The U.N. special rapporteur for Myanmar warned Tuesday that two years after its coup, Myanmar’s military will try to legitimize its hold on power through sham elections this year, and he urged the international community not to recognize or engage with the junta.
“They have been unsuccessful in securing legitimacy,” Tom Andrews said of the military leadership during a news conference on the eve of the anniversary of the coup, which ousted the democratically elected National Unity Government.
“So, what they are attempting to do is create this faux/fake election, in which it looks as if there’s going to be a legitimate, democratically elected government formed so that the page can be turned and they will have the legitimacy after the so-called election that they are failing to get now,” he said.
Andrews, an independent human rights expert whose mandate comes from the U.N. Human Rights Council, said the conditions for valid elections do not exist in the country, where opposition members are arrested, tortured and executed, the media is prohibited from doing its job, and it is a criminal act to criticize the military regime.
“These are not the conditions for a free and fair election, these are conditions for a fraud that is going to be attempted to be perpetrated against the people of Myanmar, and a fraud the junta hopes that the international community will buy into,” the special rapporteur warned.
He said the junta would try to spin a narrative to the population that the international community is accepting their regime, their power is inevitable, and opposition is futile.
The special rapporteur said he had sent his report to the Myanmar military rulers but has not received any response.

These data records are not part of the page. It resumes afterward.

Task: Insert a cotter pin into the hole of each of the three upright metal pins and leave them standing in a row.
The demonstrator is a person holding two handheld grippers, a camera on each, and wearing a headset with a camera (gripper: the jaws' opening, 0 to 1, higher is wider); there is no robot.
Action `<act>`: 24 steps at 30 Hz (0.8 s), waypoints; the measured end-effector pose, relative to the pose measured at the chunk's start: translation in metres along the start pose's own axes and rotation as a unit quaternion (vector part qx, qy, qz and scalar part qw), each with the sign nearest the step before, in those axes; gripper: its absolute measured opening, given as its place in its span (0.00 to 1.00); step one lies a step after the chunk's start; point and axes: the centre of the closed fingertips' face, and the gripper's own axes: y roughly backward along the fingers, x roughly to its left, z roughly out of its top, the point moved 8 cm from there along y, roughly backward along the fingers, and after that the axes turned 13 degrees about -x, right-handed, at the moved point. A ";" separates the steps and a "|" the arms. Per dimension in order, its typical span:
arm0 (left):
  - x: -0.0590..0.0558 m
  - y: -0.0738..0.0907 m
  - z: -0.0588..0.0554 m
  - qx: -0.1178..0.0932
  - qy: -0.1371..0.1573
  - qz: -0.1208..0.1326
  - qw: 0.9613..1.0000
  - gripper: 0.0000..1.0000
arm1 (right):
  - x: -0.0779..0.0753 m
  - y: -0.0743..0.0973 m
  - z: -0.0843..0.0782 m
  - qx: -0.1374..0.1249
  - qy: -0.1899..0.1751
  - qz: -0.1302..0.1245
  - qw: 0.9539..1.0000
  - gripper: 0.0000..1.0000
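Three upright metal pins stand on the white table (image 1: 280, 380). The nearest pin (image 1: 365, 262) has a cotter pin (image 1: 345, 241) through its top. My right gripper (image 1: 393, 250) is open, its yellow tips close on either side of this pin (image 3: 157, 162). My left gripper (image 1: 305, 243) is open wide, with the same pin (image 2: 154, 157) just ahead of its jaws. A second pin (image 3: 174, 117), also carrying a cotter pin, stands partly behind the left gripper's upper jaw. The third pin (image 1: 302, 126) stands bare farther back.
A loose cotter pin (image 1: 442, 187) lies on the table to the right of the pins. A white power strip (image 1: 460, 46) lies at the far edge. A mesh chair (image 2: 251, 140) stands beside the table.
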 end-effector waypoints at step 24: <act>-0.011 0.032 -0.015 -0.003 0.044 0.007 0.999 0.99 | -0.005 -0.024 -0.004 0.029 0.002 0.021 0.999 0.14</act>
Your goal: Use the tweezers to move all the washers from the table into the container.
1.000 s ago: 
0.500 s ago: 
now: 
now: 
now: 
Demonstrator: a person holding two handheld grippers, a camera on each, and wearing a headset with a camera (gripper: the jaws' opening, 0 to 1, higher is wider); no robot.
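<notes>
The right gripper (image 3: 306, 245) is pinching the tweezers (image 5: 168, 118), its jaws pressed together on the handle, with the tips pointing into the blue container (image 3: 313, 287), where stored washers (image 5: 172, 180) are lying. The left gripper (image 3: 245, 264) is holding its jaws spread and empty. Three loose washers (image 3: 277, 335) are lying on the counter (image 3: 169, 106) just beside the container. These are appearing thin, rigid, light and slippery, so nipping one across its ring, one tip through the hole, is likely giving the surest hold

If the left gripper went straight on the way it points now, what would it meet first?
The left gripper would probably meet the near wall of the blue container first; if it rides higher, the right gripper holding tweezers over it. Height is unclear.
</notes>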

The military grabbed power on February 1, 2021, alleging massive election fraud in the November 2020 election, which saw Aung San Suu Kyi’s National League for Democracy (NLD) secure 396 of the 498 contested parliament seats, while the military’s political party won only 33. The military was also guaranteed a bloc comprising 25% of the seats, enabling it to prevent any constitutional amendment.
Regional response
In April 2021, the 10-member ASEAN bloc came up with a "five-point consensus" plan to end the fighting and move to dialogue. Myanmar military chief Min Aung Hlaing agreed at the time to the package of proposals but has failed to implement it.
“As a result of his actions and the junta’s actions, and I think as a result of the continuing deterioration of conditions inside of Myanmar and the impact that has on the region, you have more and more ASEAN countries speaking out,” Andrews said.
He cited Brunei, Indonesia, Malaysia, Singapore and the Philippines for criticizing the junta, reducing their diplomatic engagement with the State Administration Council and calling for a stronger stand by ASEAN on enforcing the five-point consensus.
Two years of a brutal crackdown have led to rising poverty and displacement. This year, 17.6 million people are projected to need humanitarian assistance in Myanmar.
“That is in contrast to 1 million who were in need of aid before the coup,” Andrews emphasized.
While several countries have imposed targeted sanctions on the military and its revenue sources, the special rapporteur’s call for an international arms embargo has gone unheeded.